Genetic involvement of a cAMP-dependent protein kinase in a G protein signaling pathway regulating morphological and chemical transitions in Aspergillus nidulans.

作者信息

Shimizu K, Keller N P

机构信息

Department of Plant Pathology and Microbiology, Texas A&M University, College Station, TX 77843-2132, USA.

出版信息

Genetics. 2001 Feb;157(2):591-600. doi: 10.1093/genetics/157.2.591.

Abstract

In the filamentous fungus Aspergillus nidulans, a heterotrimeric G protein alpha-subunit and an RGS domain protein, encoded by fadA and flbA, respectively, regulate production of the carcinogenic metabolite sterigmatocystin (ST) and asexual spores (i.e., conidia). We investigated the genetic involvement of the cAMP-dependent protein kinase catalytic subunit (PkaA), a potential downstream target of FadA activity, in ST production and conidiation.
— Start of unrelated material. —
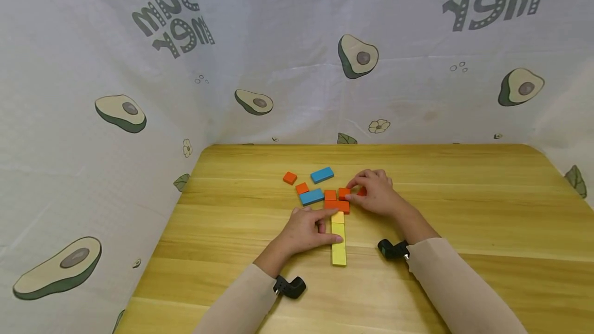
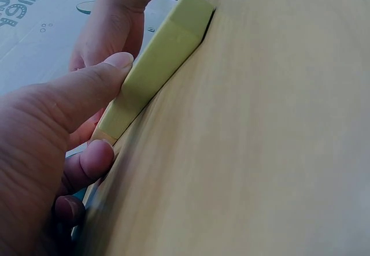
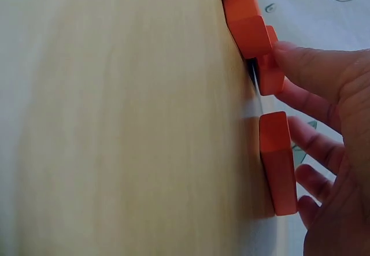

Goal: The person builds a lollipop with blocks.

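Observation:
On the table, a long yellow block [image 1: 339, 252] and a small light-orange block [image 1: 337, 218] lie end to end below a red-orange bar [image 1: 337, 205]. My left hand [image 1: 299, 231] lays its thumb on the yellow block, while its index finger reaches across where the light-orange block meets the bar. My right hand [image 1: 377, 196] pinches a small red-orange square block [image 1: 344, 193] between thumb and index finger at the bar's right end. A matching square block [image 1: 330, 195] sits at the left end. Another red-orange block [image 3: 278, 163] stands by my right fingers, partly hidden in the head view.
Two blue blocks [image 1: 312, 197] and two small orange square blocks [image 1: 290, 178] lie to the upper left on the wooden table [image 1: 464, 210]. A white printed cloth [image 1: 297, 55] hangs behind and at the sides. Each wrist wears a black camera [image 1: 291, 287].

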`<state>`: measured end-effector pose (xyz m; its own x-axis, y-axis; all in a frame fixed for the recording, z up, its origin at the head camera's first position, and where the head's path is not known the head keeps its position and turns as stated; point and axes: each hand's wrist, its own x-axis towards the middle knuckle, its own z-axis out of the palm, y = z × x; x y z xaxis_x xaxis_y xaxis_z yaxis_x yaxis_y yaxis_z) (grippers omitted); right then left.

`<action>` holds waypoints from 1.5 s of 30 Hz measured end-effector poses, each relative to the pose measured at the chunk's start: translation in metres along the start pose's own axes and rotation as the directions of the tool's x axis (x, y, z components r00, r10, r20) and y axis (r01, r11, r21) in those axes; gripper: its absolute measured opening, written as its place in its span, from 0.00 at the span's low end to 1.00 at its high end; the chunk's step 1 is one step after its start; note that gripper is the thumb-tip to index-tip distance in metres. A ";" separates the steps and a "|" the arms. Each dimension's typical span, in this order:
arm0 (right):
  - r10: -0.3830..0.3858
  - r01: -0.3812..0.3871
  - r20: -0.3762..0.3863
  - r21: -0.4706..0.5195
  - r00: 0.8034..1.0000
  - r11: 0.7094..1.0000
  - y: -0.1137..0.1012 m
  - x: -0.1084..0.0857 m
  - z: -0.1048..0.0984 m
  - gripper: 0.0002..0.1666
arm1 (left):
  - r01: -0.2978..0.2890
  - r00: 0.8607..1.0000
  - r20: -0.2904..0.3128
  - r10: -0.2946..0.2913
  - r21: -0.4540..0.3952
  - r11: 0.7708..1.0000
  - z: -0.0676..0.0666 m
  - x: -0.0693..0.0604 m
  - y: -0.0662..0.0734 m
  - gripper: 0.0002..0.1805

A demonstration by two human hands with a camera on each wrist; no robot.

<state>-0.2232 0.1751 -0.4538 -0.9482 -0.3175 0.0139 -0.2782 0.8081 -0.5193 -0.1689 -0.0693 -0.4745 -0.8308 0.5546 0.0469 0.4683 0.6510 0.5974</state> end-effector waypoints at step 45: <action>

Relative to wild type, sporulation was decreased in the pkaA overexpression strain but was not totally absent, as occurs in DeltaflbA or fadA(G42R) (fadA-dominant active) strains. Deletion of pkaA resulted in a hyper-conidiating strain with limited radial growth. This phenotype was epistatic to mutation in flbA or fadA; the double mutants DeltapkaA; DeltaflbA and DeltapkaA; fadA(G42R) recovered sporulation and their radial growth was severely restricted. PkaA overexpression also negatively regulated AflR, the ST biosynthesis-specific transcription factor, both transcriptionally and post-transcriptionally. Deletion of pkaA restored ST production in the DeltaflbA background but not in the fadA(G42R) background. These data provide genetic evidence that the FlbA/FadA signaling pathway regulating ST production and morphological development is partially mediated through PkaA.

摘要

在丝状真菌构巢曲霉中,分别由fadA和flbA编码的异源三聚体G蛋白α亚基和RGS结构域蛋白,调控致癌代谢产物柄曲霉素(ST)和无性孢子(即分生孢子)的产生。我们研究了cAMP依赖性蛋白激酶催化亚基(PkaA)(FadA活性的潜在下游靶点)在ST产生和分生孢子形成中的遗传作用。相对于野生型,pkaA过表达菌株的孢子形成减少,但不像在ΔflbA或fadA(G42R)(fadA显性活性)菌株中那样完全缺失。pkaA的缺失导致一个分生孢子形成过多且径向生长受限的菌株。这种表型对于flbA或fadA中的突变是上位性的;双突变体ΔpkaA;ΔflbA和ΔpkaA;fadA(G42R)恢复了孢子形成,但其径向生长受到严重限制。PkaA过表达在转录和转录后水平上也对ST生物合成特异性转录因子AflR产生负调控。在ΔflbA背景下,pkaA的缺失恢复了ST的产生,但在fadA(G42R)背景下则没有。这些数据提供了遗传证据,表明调控ST产生和形态发育的FlbA/FadA信号通路部分是通过PkaA介导的。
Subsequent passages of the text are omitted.